Alguns dos argumentos que vem sendo utilizados nessa crítica são: 
1) a extensão ao conjunto do planeta do modo de produção e de consumo 
atual dos países de capitalismo avançado ocasionaria danos ecológicos 
insustentáveis ao planeta (lógica da acumulação ilimitada, de 
desperdício de recursos, consumo ostensivo, destruição acelerada do 
ambiente). A globalização é, portanto, necessariamente fundada na 
manutenção e no agravamento da desigualdade cada vez maior entre o 
Norte e o Sul; 
 13
2) a continuação do “progresso” capitalista e da expansão da civilização 
baseada na economia de mercado, ameaça a curto ou médio prazo a 
própria sobrevivência da espécie humana. Sendo assim, a salvaguarda do 
meio natural é um imperativo da dignidade humana; 
3) As diferenças entre os ciclos naturais que são de uma temporalidade 
longa (macrorracionalidade social ecológica); e os ciclos curtos, 
baseados na micro-racionalidade do lucro, tornam problemáticos o 
planejamento a a atuação com base no cálculo de perdas e lucros do 
mercado. Faz-se necessária uma reorientação tecnológica que considere 
os ciclos naturais, bem como a substituição das fontes atuais de energia 
por novas fontes, não poluentes e renováveis; 
4) é premente uma reorganização do conjunto do modo de produção e de 
consumo, baseada em critérios exteriores ao mercado capitalista 
(necessidades reais da população e salvaguardas ao ambiente); frente ao 
fetichismo da mercadoria e à autonomização reificada da economia pelo 
neoliberalismo, o grande desafio é a aplicação uma política econômica 
baseada em critérios não monetários e extra-econômicos que possibilite 
uma outra vinculação do econômico ao meio natural e social (Löwy, 
1999; Bensaïd, 1999; Wood & Foster, 1999). 
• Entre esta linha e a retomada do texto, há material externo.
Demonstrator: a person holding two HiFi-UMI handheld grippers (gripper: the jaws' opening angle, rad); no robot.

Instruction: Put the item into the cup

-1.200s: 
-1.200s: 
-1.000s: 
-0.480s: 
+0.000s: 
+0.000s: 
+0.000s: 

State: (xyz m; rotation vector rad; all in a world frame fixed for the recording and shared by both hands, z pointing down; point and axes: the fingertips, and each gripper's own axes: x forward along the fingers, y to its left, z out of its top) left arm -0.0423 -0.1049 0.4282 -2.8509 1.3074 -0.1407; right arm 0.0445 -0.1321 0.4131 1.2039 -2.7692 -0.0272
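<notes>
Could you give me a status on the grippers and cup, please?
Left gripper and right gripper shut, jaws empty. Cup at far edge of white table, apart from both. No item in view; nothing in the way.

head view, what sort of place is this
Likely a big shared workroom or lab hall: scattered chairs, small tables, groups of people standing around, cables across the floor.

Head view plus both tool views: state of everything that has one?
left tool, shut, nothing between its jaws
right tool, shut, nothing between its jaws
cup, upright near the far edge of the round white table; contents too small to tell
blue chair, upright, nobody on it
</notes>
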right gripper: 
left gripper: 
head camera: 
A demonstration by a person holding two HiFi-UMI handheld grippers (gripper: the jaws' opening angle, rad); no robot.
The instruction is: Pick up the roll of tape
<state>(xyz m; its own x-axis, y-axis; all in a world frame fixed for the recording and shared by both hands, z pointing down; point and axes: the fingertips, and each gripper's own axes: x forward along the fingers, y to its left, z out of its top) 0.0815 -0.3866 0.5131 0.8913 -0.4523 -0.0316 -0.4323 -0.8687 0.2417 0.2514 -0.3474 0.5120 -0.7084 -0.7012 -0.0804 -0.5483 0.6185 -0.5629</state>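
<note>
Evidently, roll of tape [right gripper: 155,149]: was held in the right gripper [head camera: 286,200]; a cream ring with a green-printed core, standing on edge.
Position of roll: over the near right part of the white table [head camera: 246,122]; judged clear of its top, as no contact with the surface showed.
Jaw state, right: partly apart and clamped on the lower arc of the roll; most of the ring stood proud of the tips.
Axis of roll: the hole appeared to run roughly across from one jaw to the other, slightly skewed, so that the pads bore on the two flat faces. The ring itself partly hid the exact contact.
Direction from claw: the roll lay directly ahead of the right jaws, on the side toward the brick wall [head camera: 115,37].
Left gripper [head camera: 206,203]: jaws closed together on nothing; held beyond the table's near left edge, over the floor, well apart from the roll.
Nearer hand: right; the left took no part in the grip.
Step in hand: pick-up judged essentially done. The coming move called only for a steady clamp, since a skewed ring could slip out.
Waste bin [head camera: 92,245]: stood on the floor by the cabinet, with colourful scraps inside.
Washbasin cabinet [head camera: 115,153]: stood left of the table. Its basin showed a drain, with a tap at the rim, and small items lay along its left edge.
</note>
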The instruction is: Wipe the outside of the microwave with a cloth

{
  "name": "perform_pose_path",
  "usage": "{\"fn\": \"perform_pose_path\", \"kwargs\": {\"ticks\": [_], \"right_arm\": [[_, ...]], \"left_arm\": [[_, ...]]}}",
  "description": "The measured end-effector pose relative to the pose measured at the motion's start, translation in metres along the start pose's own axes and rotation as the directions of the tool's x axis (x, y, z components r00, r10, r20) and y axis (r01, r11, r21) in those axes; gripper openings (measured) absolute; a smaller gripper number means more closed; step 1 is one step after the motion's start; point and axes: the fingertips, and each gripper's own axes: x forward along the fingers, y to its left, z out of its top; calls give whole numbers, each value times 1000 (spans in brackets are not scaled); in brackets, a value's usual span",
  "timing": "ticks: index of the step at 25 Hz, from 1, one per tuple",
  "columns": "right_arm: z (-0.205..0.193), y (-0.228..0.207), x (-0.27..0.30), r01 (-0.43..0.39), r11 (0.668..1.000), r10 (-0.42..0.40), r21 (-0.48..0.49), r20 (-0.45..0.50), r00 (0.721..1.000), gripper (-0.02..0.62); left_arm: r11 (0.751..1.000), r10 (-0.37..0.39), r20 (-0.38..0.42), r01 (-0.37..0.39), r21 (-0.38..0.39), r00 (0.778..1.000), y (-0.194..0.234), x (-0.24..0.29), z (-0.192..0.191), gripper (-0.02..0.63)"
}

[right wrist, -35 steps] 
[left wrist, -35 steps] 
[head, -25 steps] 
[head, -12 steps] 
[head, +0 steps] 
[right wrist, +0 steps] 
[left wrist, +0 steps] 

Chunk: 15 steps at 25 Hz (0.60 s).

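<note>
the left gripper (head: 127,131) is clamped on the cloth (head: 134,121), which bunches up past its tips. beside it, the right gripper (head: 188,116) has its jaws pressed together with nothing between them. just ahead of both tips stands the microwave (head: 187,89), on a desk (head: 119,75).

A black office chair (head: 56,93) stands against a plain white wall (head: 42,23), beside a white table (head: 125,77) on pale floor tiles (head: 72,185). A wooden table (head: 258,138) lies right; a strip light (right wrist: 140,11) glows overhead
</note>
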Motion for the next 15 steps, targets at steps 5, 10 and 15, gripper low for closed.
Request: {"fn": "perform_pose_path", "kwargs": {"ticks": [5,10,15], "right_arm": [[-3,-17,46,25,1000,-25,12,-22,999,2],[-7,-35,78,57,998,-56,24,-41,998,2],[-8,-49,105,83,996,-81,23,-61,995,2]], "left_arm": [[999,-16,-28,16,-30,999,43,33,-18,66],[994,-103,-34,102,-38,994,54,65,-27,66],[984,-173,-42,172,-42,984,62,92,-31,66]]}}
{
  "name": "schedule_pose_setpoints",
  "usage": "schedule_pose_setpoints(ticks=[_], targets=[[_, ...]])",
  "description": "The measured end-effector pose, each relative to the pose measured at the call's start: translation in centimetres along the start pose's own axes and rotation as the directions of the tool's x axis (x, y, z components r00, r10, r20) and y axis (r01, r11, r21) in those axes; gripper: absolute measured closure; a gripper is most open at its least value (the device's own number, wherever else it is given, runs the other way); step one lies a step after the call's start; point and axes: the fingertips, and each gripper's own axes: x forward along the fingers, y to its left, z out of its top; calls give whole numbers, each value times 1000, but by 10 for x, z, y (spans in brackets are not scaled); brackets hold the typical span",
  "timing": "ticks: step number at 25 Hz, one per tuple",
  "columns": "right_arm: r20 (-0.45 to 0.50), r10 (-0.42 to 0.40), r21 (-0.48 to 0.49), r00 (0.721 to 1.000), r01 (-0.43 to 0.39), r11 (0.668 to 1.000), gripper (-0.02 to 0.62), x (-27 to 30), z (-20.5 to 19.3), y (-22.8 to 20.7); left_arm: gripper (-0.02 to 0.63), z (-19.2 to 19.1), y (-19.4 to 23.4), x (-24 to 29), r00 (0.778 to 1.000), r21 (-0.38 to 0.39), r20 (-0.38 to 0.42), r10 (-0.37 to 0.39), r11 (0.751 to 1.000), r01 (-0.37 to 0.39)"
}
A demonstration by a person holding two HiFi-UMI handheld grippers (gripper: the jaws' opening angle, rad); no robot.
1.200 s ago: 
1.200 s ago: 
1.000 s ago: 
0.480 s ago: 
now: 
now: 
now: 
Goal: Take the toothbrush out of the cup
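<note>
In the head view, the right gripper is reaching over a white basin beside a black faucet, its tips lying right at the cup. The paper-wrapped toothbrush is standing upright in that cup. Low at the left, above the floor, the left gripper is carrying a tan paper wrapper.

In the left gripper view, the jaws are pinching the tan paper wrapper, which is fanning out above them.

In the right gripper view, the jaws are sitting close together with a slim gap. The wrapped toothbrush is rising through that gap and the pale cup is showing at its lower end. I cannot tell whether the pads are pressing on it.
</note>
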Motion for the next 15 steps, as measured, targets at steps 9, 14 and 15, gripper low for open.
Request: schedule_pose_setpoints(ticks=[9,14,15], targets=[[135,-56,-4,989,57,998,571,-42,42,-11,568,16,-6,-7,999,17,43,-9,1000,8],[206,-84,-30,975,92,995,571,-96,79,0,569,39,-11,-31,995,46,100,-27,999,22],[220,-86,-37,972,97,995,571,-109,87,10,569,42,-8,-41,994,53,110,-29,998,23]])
Natureza, trabalho e conhecimento são conceitos centrais para, a 
partir do feixe de possíveis que a realidade atual nos apresenta, pensar uma 
utopia que supere as conquistas da modernidade e incorpore o domínio 
coletivo e consciente das ciências, das técnicas, das escolhas de produção, 
de distribuição e de consumo de bens materiais e não materiais. 
Uma nova e equilibrada relação entre o ser humano e o mundo 
natural é o pressuposto dessa utopia, que contrapõe ao progresso sem 
 14
sujeito de um mundo mercadorizado, o progresso humano, no qual 
produção e distribuição de valores de uso sejam tomadas pelo que 
realmente são: produto social da interação entre seres humanos e a natureza 
da qual fazem parte e que, como tal, necessitam preservar. Nesse futuro o 
conhecimento será consciência coletiva.